## Problem to work on
Type out the data exactly as given. Skip any image.

## Source data
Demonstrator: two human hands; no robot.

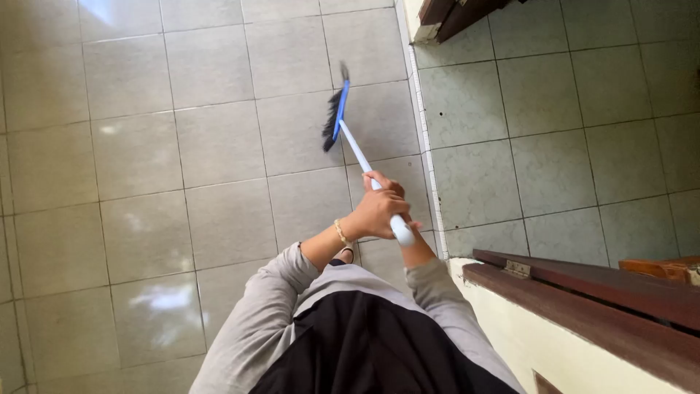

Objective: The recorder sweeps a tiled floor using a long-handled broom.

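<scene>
Gripping one broom handle (364,162) with both your hands at its white top end. Left hand (375,211) fingers wrapped fully closed round handle. Right hand (397,188) mostly hidden behind left; fingers curl over handle, closure extent cannot tell. Long axis runs from your hands up and away, slanting left, to blue head with dark bristles (332,120) on tiled floor (146,146). Head lies beside raised floor step edge (423,131). Count: one broom, two hands, one bracelet (340,232) on left wrist.

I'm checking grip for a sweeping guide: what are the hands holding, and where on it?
Both hands grip a broom near the top of its white handle: left hand on top, right hand mostly hidden beneath.
</scene>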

## Task output
Demonstrator: two human hands; no robot.


Objective: The recorder sweeps a tiled floor using a long-handled broom.

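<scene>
Gripping one broom handle (364,162) with both your hands at its white top end. Left hand (375,211) fingers wrapped fully closed round handle. Right hand (397,188) mostly hidden behind left; fingers curl over handle, closure extent cannot tell. Long axis runs from your hands up and away, slanting left, to blue head with dark bristles (332,120) on tiled floor (146,146). Head lies beside raised floor step edge (423,131). Count: one broom, two hands, one bracelet (340,232) on left wrist.

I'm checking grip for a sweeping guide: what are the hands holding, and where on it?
Both hands grip a broom near the top of its white handle: left hand on top, right hand mostly hidden beneath.
</scene>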

The exercise calls for nothing more than this answer.